3

I am looking for advices or pointers on how to design a specific part of a Mac OS X network kernel extension to be as fast and efficient as possible – C language.

Description: I have two sets of TAILQ lists. One for type A structures, the other for type B structures. Mostly, I deal with them separately, thus have a lock_mtx for each one. Sometimes, I need to modify A, then B, then both at the same time. It looks like this :

Function1:
{
Modify List or Struct A
Modify List or Struct B
Modify List or Struct A & B
Modify List or Struct B
Modify List or Struct A
}

Function2:
{
Modify List or Struct B
Modify List or Struct A & B
Modify List or Struct A
Modify List or Struct A & B
}

I am not familiar with the use of locks. So I see only two options: 1. Use a single lock to protect both lists. That would be a waste, since it would prevent function modifying A only to execute while a function modifying B only is executing (and vice versa).
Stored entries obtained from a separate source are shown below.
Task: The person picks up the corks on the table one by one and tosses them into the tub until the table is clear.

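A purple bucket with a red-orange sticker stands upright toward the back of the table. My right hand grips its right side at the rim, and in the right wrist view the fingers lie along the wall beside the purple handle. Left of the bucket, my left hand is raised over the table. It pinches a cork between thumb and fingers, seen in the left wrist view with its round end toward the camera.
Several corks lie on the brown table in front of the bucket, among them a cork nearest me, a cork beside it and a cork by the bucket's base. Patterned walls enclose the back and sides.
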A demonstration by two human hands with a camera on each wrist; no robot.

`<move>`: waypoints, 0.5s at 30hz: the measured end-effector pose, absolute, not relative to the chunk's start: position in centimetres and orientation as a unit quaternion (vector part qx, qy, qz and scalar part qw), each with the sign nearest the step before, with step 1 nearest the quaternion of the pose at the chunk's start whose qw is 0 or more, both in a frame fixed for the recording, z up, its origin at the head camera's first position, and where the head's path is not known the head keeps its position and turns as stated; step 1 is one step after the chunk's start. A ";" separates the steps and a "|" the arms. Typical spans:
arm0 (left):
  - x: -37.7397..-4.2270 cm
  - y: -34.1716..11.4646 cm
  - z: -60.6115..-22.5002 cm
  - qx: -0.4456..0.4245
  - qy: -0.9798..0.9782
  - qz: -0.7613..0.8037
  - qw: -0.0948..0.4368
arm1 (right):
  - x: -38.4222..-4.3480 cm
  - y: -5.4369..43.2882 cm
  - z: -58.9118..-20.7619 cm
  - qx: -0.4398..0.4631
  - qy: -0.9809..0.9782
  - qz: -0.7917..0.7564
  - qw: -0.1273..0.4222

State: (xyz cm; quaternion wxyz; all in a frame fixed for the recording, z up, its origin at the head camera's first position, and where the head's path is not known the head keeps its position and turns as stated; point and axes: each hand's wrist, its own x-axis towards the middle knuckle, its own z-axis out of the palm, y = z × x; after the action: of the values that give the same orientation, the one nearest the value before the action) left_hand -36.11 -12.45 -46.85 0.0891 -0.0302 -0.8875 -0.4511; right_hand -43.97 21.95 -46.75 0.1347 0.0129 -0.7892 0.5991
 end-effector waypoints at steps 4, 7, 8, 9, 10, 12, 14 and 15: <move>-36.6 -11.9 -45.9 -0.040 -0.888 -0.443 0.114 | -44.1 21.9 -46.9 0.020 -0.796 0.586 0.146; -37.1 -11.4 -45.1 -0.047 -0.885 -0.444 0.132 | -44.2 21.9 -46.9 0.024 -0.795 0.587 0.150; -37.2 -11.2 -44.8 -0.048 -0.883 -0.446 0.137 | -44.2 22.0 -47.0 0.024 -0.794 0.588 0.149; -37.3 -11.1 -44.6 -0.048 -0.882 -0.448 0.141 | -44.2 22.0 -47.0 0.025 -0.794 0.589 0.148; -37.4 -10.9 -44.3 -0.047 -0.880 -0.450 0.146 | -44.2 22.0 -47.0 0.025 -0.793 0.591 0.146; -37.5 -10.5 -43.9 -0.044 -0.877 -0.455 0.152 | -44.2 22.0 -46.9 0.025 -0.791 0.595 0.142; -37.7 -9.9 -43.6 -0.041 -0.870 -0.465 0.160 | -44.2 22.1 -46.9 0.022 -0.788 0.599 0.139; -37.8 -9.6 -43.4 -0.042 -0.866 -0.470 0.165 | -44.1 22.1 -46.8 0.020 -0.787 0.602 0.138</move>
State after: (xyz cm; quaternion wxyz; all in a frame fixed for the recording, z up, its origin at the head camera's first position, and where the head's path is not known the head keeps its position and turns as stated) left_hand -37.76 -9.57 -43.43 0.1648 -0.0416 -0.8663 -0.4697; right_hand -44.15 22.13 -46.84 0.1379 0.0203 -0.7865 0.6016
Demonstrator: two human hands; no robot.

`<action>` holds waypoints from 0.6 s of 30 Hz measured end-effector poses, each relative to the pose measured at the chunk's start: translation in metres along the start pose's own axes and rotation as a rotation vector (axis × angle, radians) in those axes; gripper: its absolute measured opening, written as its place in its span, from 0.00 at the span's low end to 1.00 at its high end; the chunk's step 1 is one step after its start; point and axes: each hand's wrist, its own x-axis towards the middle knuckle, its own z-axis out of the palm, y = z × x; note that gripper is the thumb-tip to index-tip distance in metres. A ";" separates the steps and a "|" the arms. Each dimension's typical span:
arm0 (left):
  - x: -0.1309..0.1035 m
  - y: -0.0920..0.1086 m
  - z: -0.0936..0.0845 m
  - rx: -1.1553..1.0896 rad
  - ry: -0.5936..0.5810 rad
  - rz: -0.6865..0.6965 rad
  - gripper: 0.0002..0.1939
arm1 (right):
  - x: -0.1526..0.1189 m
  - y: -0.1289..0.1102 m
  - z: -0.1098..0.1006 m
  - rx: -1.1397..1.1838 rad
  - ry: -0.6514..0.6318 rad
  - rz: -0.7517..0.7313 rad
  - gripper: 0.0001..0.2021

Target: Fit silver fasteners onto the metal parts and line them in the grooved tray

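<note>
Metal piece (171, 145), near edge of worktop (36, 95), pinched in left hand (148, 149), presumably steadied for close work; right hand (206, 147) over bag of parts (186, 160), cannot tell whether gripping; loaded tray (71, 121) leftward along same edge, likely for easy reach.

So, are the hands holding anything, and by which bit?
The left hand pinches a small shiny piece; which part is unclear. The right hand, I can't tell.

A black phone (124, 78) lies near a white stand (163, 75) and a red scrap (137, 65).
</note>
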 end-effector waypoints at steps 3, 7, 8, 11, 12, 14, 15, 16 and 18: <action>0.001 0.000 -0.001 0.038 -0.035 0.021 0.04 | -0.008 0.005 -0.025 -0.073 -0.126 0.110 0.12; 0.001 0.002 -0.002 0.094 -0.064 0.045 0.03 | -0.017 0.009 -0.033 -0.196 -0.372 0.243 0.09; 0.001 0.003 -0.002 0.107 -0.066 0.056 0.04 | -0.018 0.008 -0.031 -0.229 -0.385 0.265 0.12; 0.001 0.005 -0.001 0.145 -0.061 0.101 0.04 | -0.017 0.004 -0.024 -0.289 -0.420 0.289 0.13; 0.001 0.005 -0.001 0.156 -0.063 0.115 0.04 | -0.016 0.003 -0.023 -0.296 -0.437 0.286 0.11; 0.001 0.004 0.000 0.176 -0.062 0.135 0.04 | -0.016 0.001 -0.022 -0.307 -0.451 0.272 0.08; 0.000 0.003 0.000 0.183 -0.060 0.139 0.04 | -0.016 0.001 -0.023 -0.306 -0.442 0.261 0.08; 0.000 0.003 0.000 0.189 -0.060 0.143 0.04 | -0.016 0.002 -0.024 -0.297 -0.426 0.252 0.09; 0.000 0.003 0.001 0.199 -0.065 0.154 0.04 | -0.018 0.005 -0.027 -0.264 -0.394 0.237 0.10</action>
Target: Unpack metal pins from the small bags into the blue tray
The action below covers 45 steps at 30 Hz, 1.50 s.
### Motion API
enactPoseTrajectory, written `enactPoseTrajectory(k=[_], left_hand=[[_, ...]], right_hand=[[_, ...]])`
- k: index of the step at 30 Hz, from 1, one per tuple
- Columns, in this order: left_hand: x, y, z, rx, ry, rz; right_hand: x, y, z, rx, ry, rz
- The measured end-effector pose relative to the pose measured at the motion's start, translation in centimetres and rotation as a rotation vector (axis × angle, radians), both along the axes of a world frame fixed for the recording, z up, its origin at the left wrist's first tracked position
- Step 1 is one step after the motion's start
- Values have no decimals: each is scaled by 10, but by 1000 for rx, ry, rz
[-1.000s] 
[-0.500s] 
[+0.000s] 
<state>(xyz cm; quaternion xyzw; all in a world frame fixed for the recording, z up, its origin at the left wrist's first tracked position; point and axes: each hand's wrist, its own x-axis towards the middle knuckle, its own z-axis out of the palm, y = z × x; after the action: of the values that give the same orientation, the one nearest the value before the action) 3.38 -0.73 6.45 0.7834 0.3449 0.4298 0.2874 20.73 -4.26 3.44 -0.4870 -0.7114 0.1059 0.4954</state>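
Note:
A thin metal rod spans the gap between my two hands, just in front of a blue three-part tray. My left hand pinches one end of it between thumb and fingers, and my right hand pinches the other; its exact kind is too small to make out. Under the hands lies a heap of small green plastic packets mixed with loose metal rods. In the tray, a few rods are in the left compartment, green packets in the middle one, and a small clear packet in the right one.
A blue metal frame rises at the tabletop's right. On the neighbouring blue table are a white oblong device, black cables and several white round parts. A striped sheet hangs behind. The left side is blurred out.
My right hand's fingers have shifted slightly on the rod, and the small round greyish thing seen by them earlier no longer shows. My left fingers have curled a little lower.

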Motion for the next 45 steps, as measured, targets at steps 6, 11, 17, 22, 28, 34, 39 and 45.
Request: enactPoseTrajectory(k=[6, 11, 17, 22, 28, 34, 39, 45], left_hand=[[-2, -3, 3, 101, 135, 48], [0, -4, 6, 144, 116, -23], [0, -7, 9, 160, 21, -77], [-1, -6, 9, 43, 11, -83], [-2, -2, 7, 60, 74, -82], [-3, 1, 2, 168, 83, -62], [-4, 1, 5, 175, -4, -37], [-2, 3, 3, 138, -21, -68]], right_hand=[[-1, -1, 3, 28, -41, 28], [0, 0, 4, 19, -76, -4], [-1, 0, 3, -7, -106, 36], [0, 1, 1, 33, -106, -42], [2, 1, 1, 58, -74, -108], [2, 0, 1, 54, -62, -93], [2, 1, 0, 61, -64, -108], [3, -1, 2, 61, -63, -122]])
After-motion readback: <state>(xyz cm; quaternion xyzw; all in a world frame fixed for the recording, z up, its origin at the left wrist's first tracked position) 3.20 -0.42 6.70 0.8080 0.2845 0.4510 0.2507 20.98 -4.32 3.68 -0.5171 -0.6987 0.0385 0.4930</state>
  1. Take both locks successively, and release them. That would give me:

.

   Function1:
    {
    lock A
    Modify List or Struct A
    unlock A

    lock B
    Modify List or Struct B
    unlock B

    lock A
    lock B
    Modify List or Struct A & B
    unlock B
    unlock A

    lock B
    Modify List or Struct B
    unlock B

    lock A
    Modify List or Struct A
    unlock A
    }

I feat this would be quite expensive, taking all those locks. Is there a better way to protect cross-modifications of A and B ?

Thanks for your advices.

Jean
  • 7,623
  • 6
  • 43
  • 58
  • If you don't do any cpu intensive task while holding each lock, how about making the locks function-wide? (lock A and B at the beginning and release them at the end). Also, are you using file locks? Why not mutexes/semaphores? I believe those would be faster – dario_ramos Sep 25 '12 at 12:36
  • Anyway, to be really sure, you should profile your code. – dario_ramos Sep 25 '12 at 12:44
  • 5
    Thanks. I am not very familiar with locks. I use the lck_mtx_t kind of lock, along with lck_mtx_lock(...) and lck_mtx_unlock(…). I could make them function-wide indeed. As for the profiling, the most interesting measurement, I guess, would be the sum of all the time spent, kext-wide, to both wait and acquire locks. How can I measure that ? – Jean Sep 25 '12 at 18:21
  • 2
    Ok, those look like typical kernel level mutexes, so that's OK. I never worked on Mac, but on Linux I use gprof and on Windows, AQTime. Anyway, any decent profiling tool can measure the functions on which the highest % of cpu cycles are consumed. If the functions for acquiring and releasing locks are not at the top of that list, then the bottleneck, if there is one, lies elsewhere. – dario_ramos Sep 25 '12 at 19:38
  • [Instruments](http://stackoverflow.com/questions/11445619/profiling-c-on-mac-os-x) appears to be the profiler of choice in the Mac ecosystem. – dario_ramos Sep 25 '12 at 19:40
  • 3
    I'll echo @dario_ramos advice here: unless you're spending substantial amount of time between each locked block, or you're making calls into external calls, you're likely best off just locking both data structures for the whole function. Another thing to watch out for is if you lock multiple mutexes, you must *always* lock them in the same order, e.g. first A then B. Mixing A-B and B-A will leave you open to to deadlocks in most cases. – pmdj Sep 26 '12 at 09:06
  • 1
    Thank you all for your replies. dario_ramos: Yes, I decided to use lck_mtx_t subsequently to reading a broad documentation on locking mechanisms. All: But I have never had the chance to use them in such a timing sensitive context before, and I wouldn't want my kext to be the bottleneck of the kernel's network stack. So advices such as "you're better off locking a full function rather taking locks several times" are really helpful. pmjordan: Actually, I do place extern calls to bsd functions. It is more like: mod. A, various calls, mod. B, etc… And I can't change the order of the calls. – Jean Sep 26 '12 at 10:15
  • @Jean: in that case, it sounds as if what you've got is already pretty good. I would avoid calling out of your code while holding a lock if at all possible. If acquiring/relinquishing locks is costing you a lot of time compared to time actually spent on code in the lock, consider using a spinlock instead. If contention is your problem, your data structure is probably not optimal. – pmdj Sep 26 '12 at 10:35

1 Answers1

1

Initially, I was looking for design advices in the context of the above-asked question.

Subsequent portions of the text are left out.